But security is hard, really hard. Exploits have a habit of turning up in ways even a science fiction writer could hardly anticipate. Witness the Spectre and Meltdown attacks on Intel CPUs. You’d have to be some kind of twisted genius to even suspect the attack surface involved here, something that generations of chip designers hadn’t even conceived until the attack was revealed. The very nature of timing attacks and what it takes to guard against them is so antithetical to the typical engineering mindset that they can completely bulldoze our entire sense of security in one shot. For example, consider how you as an engineer would design a string comparison function. Surely, you’d aim for it to be as optimal as possible: terminating immediately upon determining that two strings cannot match. And this is exactly how optimization minded engineers unwittingly introduce security flaws. Using your tight optimal string matching function, an attacker can now reverse engineer the credentials to your website by timing the response—one character at a time.

The point is it doesn’t matter that it takes an evil genius to discover these flaws: five minutes after the embargo ends someone has a pre-packaged drive-by exploit that will drain your bank account, revoke your driver’s license, subscribe you to spam newsletters, and leave your refrigerator door open and all you did was click on a link to a cute kitten picture.

As a result, I would personally never underestimate the security profession, nor would I dare let my paranoia slip for even a moment to think that my skills are good enough to secure a website against a determined attacker. Of course, my clients are not holding state secrets, I never store payment instrument details, no PII, no HIPPA or COPPA concerns, and pretty much nothing of interest that could be monetizable outside of my customers’ businesses. But I still fear that one day I might discover one of my site’s databases dumped into a pastebin because I wasn’t fast enough doing a dnf update to correct some obscure security vulnerability in one of the 3,000 packages on the webserver.

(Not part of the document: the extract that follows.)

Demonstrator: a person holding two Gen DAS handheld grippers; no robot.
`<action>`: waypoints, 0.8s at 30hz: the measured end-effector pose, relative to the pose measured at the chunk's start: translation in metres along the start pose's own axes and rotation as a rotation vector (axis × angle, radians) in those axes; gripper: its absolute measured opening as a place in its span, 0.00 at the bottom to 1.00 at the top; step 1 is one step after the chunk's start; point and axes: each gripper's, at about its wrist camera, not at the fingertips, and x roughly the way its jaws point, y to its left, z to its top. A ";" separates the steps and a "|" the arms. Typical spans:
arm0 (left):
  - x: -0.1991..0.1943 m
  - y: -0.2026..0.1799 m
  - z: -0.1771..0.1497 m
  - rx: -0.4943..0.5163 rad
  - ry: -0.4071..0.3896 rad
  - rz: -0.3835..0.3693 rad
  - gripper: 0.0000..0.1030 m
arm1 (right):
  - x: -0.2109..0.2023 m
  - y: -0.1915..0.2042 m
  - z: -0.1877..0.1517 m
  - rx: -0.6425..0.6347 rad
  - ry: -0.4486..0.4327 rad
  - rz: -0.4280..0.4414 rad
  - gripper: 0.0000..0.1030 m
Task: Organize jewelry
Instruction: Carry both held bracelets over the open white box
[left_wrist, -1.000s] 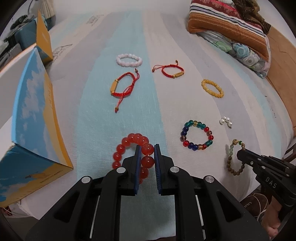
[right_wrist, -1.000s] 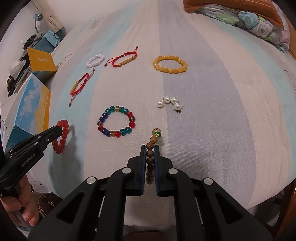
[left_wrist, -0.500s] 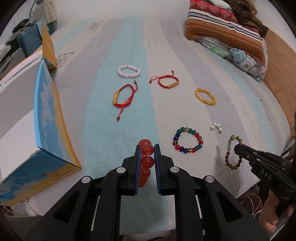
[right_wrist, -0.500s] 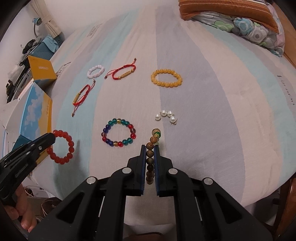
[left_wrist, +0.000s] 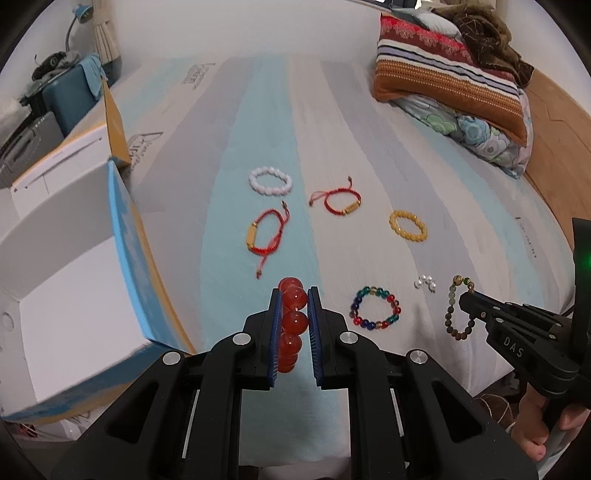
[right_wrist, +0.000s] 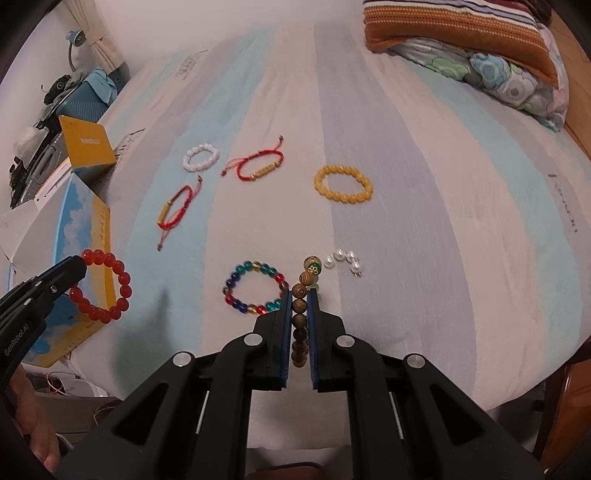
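My left gripper (left_wrist: 294, 295) is shut on a red bead bracelet (left_wrist: 292, 325) and holds it in the air above the bed; it also shows in the right wrist view (right_wrist: 101, 288), hanging beside the open box. My right gripper (right_wrist: 299, 295) is shut on a brown wooden bead bracelet (right_wrist: 300, 317), lifted; it also shows in the left wrist view (left_wrist: 458, 314). On the striped bedsheet lie a multicolour bead bracelet (left_wrist: 375, 308), pearl earrings (left_wrist: 425, 282), a yellow bead bracelet (left_wrist: 407, 226), two red cord bracelets (left_wrist: 264, 236) (left_wrist: 338, 199) and a white bead bracelet (left_wrist: 270, 181).
An open blue and yellow box (left_wrist: 125, 236) with a white inside stands at the left of the bed. Pillows (left_wrist: 454, 81) lie at the far right. A suitcase and clutter (left_wrist: 70, 92) stand beyond the bed's left edge. The bed's front edge is just below both grippers.
Both grippers have risen with their bracelets, which now hang clear of the sheet. The left gripper has moved nearer the open box.
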 end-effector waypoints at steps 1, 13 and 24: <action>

So it’s not much of a surprise when this question comes up that it is met with a lot of alarm bells and a tendency to assume that the person asking the question has no idea what they’re doing and is very liable to end up with their data being actively traded on various dark markets. The seemingly innocuous goal of substituting sequential integers in urls with an encoded representation is treated as if the question poster had just asked why they can’t just chmod 777 *, turn off SELinux, and run an anonymous ftp server out of their home directory.

A lot of the skepticism boils down to the fact that obscuring the ids does nothing to change the fact that they are simply identifiers used to access a resource on your site, so what’s the point? Another class of responses addresses solving the information leakage problem by simply using GUIDs. Recent versions of major RDBMS are now all fairly good with UUID-like datatypes and despite it not being as efficient as simple integers, you are likely never to have a performance issue if set up correctly.

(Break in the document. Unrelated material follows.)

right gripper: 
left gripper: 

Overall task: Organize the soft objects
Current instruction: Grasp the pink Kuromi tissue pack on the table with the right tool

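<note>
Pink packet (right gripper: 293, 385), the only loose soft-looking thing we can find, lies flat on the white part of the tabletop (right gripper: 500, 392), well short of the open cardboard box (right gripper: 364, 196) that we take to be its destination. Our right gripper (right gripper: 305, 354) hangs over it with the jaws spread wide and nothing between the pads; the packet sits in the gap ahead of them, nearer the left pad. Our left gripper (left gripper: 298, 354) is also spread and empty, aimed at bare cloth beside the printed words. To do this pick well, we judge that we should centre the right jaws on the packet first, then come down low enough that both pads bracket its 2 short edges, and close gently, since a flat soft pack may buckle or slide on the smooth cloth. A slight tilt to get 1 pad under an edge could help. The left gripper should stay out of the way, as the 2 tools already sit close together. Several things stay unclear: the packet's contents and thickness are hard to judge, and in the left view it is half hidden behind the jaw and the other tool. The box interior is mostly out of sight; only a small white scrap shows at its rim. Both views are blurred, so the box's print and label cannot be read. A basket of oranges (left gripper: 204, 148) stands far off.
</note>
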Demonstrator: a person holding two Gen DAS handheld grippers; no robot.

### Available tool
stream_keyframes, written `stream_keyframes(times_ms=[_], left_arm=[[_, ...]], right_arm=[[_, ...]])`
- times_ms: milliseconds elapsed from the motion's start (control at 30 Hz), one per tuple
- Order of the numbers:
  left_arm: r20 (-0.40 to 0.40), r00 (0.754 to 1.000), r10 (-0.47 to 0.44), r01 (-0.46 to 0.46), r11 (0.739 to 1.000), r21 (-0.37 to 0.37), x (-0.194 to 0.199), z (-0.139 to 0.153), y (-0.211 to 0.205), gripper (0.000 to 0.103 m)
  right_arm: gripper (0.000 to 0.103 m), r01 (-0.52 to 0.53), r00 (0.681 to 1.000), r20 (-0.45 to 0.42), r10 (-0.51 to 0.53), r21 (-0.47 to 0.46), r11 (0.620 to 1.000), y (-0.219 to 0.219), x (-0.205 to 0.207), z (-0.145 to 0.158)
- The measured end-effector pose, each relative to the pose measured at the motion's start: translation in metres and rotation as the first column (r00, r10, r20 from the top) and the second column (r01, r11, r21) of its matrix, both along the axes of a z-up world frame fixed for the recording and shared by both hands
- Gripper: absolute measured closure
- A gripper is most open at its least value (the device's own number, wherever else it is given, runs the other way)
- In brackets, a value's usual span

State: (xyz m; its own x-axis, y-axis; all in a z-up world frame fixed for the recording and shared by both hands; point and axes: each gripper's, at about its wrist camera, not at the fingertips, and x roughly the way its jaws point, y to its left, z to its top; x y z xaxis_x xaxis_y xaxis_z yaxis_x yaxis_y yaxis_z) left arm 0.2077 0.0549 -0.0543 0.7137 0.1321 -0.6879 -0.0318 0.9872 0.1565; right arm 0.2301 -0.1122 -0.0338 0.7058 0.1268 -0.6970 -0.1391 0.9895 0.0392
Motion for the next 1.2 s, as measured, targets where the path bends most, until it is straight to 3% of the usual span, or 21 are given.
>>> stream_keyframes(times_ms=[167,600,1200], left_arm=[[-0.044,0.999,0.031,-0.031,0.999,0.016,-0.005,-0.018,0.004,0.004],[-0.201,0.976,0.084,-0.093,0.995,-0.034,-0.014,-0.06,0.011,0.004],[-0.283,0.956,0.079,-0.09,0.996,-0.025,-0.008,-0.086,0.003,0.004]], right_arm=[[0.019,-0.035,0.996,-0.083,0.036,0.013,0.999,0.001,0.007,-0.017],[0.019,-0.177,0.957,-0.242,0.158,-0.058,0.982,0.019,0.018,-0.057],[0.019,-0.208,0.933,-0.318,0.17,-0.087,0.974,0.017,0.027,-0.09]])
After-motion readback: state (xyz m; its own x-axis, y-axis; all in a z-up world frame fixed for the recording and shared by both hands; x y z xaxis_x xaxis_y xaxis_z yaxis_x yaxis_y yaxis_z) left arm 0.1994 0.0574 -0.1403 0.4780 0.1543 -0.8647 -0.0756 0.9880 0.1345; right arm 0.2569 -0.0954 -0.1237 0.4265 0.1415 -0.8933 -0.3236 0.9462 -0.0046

Lastly, after shredding the poster for advocating security through obscurity and proposing GUIDs as the solution to all of life’s woes, a lot of the comments in the thread amount to asking “who cares?” If it’s not a security feature and adds no functionality to the site, does it really matter how your urls look? This is largely a matter of personal preference that each developer will need to decide for themselves. However, given the number of times I have been approached to “fix” the urls because “they look dumb”, I can only suggest that you familiarize yourself with the possibilities because eventually a client or a project manager will come to you with this exact scenario.

I’ll explore several different classes of solutions that I’ve considered for various use cases that are all mainly focused on the cosmetic treatment of ids.

  • Tweaking the sequence
  • GUIDs
  • Hashing techniques
  • Irreversible randomness
  • Feistel ciphers
  • Other ciphers
  • Random permutations

Tweaking the sequence

A simple and unobtrusive way to disguise the paucity of rows in your database that might otherwise be a source of embarrassment to your client is to restart the sequence at a larger number, rather than just 1.

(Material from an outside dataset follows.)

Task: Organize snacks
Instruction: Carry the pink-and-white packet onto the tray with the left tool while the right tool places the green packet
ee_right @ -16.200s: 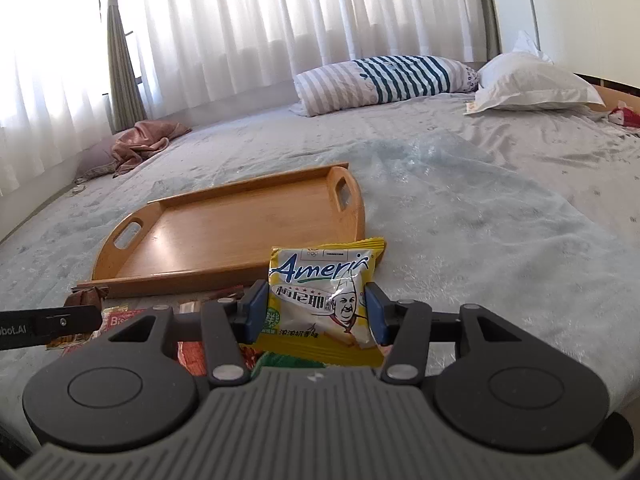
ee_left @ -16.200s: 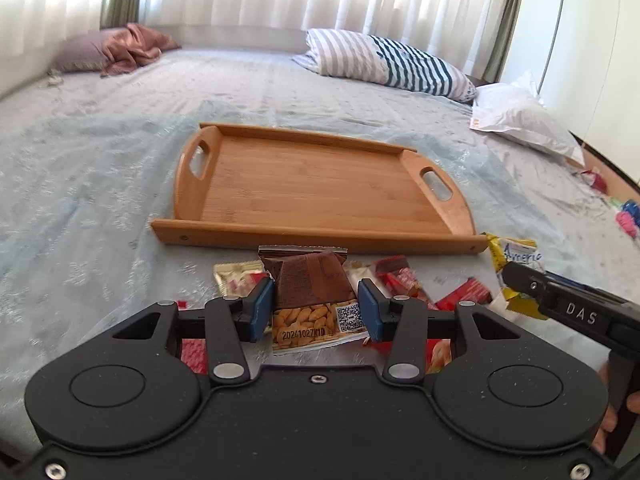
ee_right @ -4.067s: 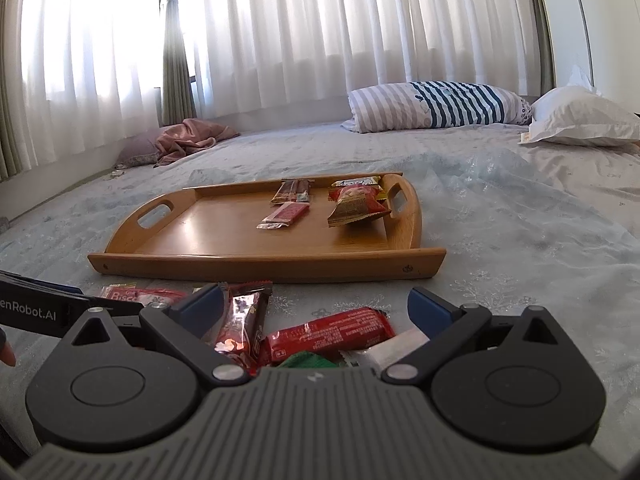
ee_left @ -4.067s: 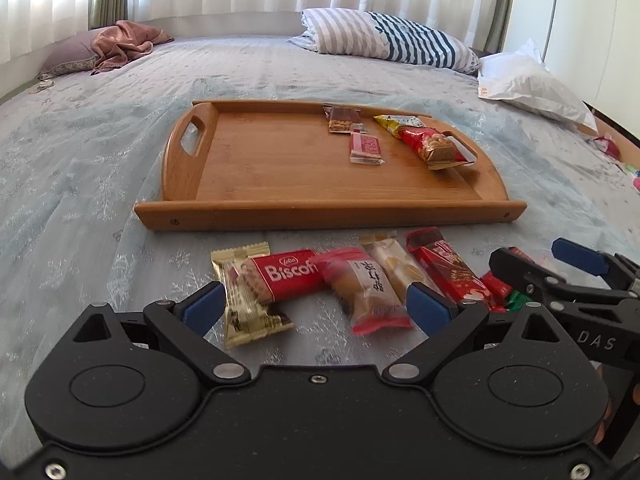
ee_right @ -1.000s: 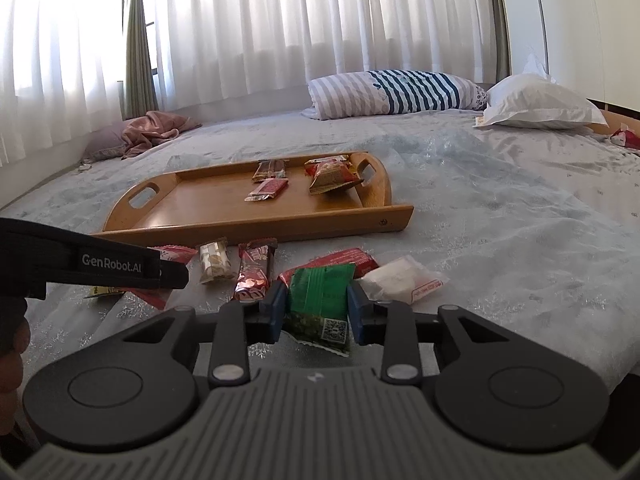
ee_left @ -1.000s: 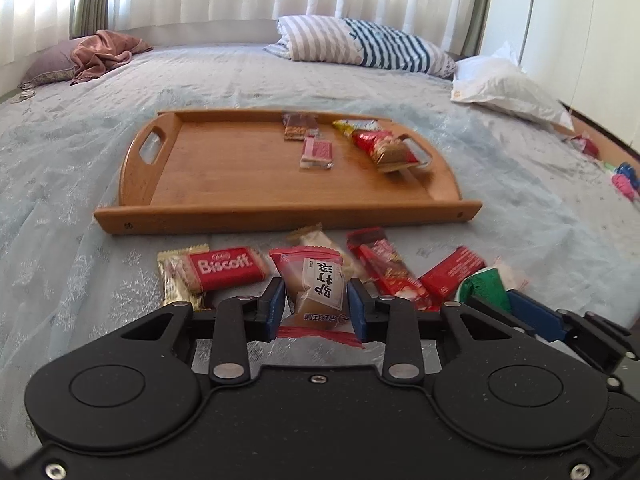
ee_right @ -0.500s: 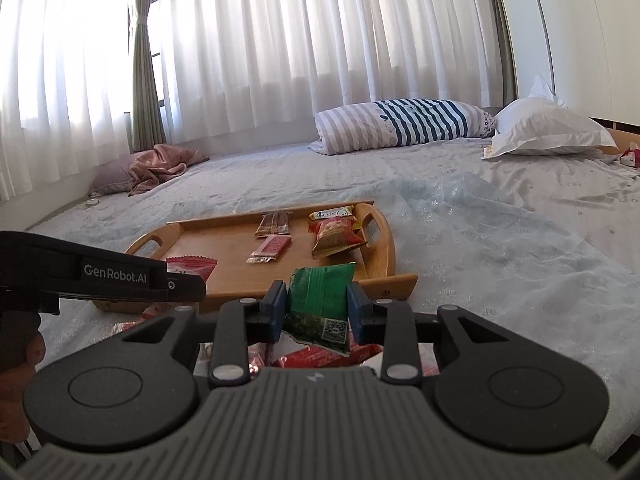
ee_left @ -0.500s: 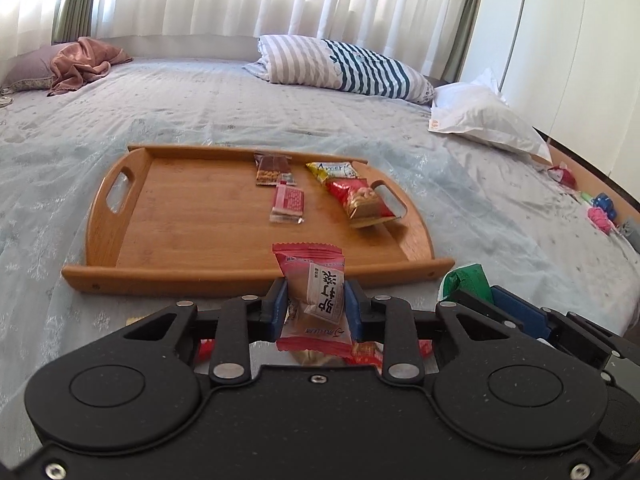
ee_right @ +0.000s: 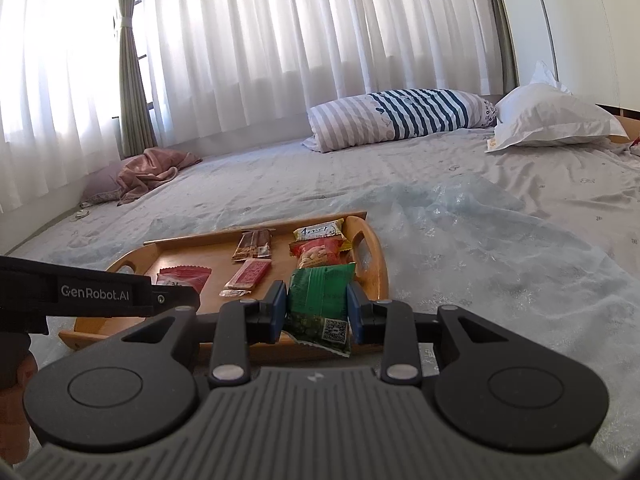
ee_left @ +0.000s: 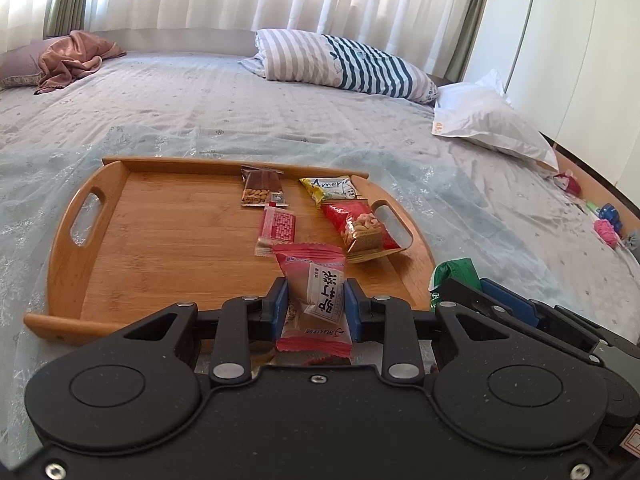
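Observation:
My left gripper (ee_left: 313,300) is shut on a pink snack packet (ee_left: 316,296) and holds it above the near edge of the wooden tray (ee_left: 160,240). My right gripper (ee_right: 317,308) is shut on a green snack packet (ee_right: 320,300), held over the tray's near right corner (ee_right: 380,276). The green packet also shows in the left wrist view (ee_left: 454,274). On the tray lie a brown almond bar (ee_left: 260,190), a pink wafer packet (ee_left: 278,232), a yellow packet (ee_left: 332,190) and a red peanut packet (ee_left: 360,228).
The tray sits on a bed covered by a light blue sheet (ee_left: 180,120). A striped pillow (ee_left: 344,64), a white pillow (ee_left: 488,124) and a pink blanket (ee_left: 72,60) lie at the far side. Small toys (ee_left: 604,224) lie at the right edge.
Both grippers have lifted and moved forward with their packets, from over the loose snacks on the sheet to the tray's near edge. The loose snacks have dropped out of sight below.

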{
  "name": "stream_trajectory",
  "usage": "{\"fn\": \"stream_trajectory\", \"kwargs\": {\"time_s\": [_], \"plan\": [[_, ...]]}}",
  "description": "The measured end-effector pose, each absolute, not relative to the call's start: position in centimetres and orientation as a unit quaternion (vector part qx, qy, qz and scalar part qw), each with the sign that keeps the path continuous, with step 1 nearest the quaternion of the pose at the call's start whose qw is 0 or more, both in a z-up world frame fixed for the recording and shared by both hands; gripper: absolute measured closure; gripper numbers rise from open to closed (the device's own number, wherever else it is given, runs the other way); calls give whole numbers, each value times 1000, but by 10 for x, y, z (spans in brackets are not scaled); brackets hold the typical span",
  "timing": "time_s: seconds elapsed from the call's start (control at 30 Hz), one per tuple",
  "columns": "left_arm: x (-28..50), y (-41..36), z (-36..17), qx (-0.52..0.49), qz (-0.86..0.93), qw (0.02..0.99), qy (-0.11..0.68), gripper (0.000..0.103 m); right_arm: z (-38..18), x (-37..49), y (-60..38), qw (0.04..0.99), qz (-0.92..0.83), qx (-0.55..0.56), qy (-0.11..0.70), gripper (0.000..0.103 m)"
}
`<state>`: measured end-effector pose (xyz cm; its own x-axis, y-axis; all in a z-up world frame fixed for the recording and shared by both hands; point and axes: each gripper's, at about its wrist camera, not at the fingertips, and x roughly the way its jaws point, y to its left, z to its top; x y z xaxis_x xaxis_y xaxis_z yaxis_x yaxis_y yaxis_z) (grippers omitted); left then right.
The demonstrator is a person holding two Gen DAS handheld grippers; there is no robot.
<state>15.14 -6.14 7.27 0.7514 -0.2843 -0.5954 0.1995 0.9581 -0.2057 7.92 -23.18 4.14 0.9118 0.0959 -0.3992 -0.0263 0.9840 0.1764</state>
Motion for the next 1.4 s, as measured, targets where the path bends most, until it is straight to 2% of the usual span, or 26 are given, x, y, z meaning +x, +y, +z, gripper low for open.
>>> {"fn": "stream_trajectory", "kwargs": {"time_s": [0.57,1.4], "plan": [[215,-84,42,-37,-93,930,355,75,22,135,-232,967,36,51,248,66],[235,-93,24,-25,-77,928,363,75,7,157,-231,960,37,48,274,66]]}}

CREATE SEQUENCE model_id_seq AS int MINVALUE 100000 INCREMENT BY 23;

This method will quickly jumpstart your sequence so that your new site looks like it has a bit more history behind it. By maintaining a monotonically increasing sequence, this method also maintains sort order of the ids. However, this quickly resembles the “New Checking Account” problem. In the same way that nobody is fooled into thinking you’ve written a thousand checks when you hand them one with number 1001, your clients won’t be impressed into thinking you’ve had twenty million jobs when you send them invoice number 20210001, especially if the next one you send them 4 months later is 20210002. Optionally, you could also further tweak the sequence by specifying an increment so that successively generated ids will be incremented by some value more than just 1.

These tweaks might be good enough for your site, but they really don’t do much to obscure your traffic because the increment will always result in a regular pattern. This is also quite wasteful because you will be skipping a large portion of available numbers. Of course, by the time you reach the 32-bit integer limit, you will surely have a much better plan—and a bigger budget—for dealing with this question!

In conclusion, I would recommend this option only if you’re looking for a fast way of introducing some diversity to your id sequence.

GUIDs

The GUID, or UUID, is a 128-bit number typically represented as 32 hexadecimal characters. With 5e36 unique available GUIDs, there is virtually no chance of a collision with another GUID well before the end of the universe—assuming the algorithm generating the GUIDs is correctly implemented. By convention, GUIDs are written in 4 fields separated by dashes so you usually see them occupying 36 characters. DO NOT store them in your database as varchar(36). Use a native data type which modern database systems all have available.

Given the extremely low chance of collision, combined with the fact that GUIDs are now well optimized in databases such that they introduce only marginal cost compared to integers, GUIDs are the most commonly suggested solution to the question of obfuscating primary key sequences. You should definitely consider them when you want to solve this problem in a standard way and you don’t mind having this long ugly string in your urls.

While GUIDs easily solve the information leakage problem of an integer sequence, they don’t do much for the cosmetic concern. Now, instead of /users/4/ you will have urls like /users/0a28dc8f-53b7-40c3-bb16-2f280412544f. I can tell you from experience that the same clients who object to the former will not be too keen on the GUID solution either. It’s not just cosmetic, there’s a real usability issue with GUIDs as well. Basically, you need to be 100% certain that noone will ever want to write down by hand or speak the url, ever. For example, if you’re ever in a situation where a user needs to call customer support and read out their user id, forcing them to read out a GUID over the phone is a textbook case of worst user experience ever. Another example would be coupon codes or other short codes that need to be not easily guessable.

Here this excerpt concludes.